Our experience of chance arises from our limitations—fundamental or otherwise—in being able to determine the outcome of a situation. God, though, does not share our limitations. He can have perfect knowledge without having to measure things. His reasoning capacity is not limited like ours. He has an existence that is outside of and pre-dates matter, space, and time. He does not have to manipulate individual pieces to construct a whole. While the outcome of an individual photon going through double slits or an individual mutation are unpredictable to us, the sum of millions of photons or the different ecological niches organisms occupy in a given environment do show us regular, predictable behavior. What is God’s experience in interacting with the “chance” that is around us? That is hard to say. All of our speculation is built upon the categories we have developed out of everyday human experience that is vastly different from His. Thus, when we see randomness and chance in the world around us, it is more a reflection of our limited human minds than anything else. But “’my thoughts are not your thoughts, neither are your ways my ways,’ declares the Lord” (6).

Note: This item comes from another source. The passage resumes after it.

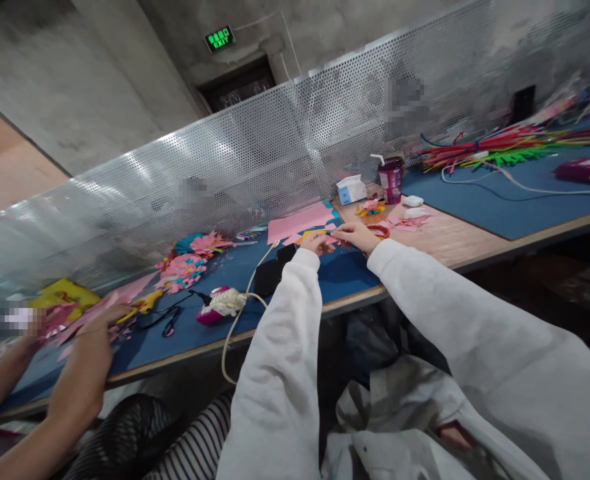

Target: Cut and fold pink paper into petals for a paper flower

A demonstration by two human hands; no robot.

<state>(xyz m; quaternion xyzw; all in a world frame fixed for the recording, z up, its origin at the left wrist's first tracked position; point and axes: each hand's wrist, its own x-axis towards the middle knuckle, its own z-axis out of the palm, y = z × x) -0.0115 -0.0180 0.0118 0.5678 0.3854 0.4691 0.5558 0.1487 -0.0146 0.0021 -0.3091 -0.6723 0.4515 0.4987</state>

Particles and waves. One God in three persons. Chance and design. These seem to be contradictions to human minds that developed reasoning abilities in a macroscopic world inhabited by physical, time-bound beings. But quantum mechanics and scripture provide pointers to a reality that is greater than and in some ways quite different from that of everyday experience. Our minds are finite and shaped profoundly by our life experiences. God is not. Just because we don’t understand something doesn’t make it untrue; sometimes the best we can do is hold fast to the tension between two seemingly contradictory ideas. Chance and design are a part of God’s plan.
(1) National Research Council, How People Learn: Brain, Mind, Experience, and School, John D. Bransford et al, editors. National Academy Press, Washington D.C., 1999.
(2) Olivier Darrigol, A History of Optics: From Greek Antiquity to the Nineteenth Century. Oxford University Press, Oxford, 2012.
(3) Richard S. Westfall, Never at Rest: A Biography of Isaac Newton. Cambridge University Press, Cambridge, 1983.
(4) Abraham Pais, Subtle Is the Lord: The Science and the Life of Albert Einstein. Oxford University Press, Oxford, 2005.
(5) Richard P. Feynman, The Character of Physical Law. M.I.T Press, Boston, 1967.
(6) Isaiah 55:8, New International Version, International Bible Society, 1984.
Scott Bonham is an Associate Professor of Physics at Western Kentucky University. His professional work is in physics education research with a focus on student understanding and skills in scientific communication/argumentation and the history/ philosophy of science, as part of a calling to build connections and understanding between science, education, humanities, culture and faith.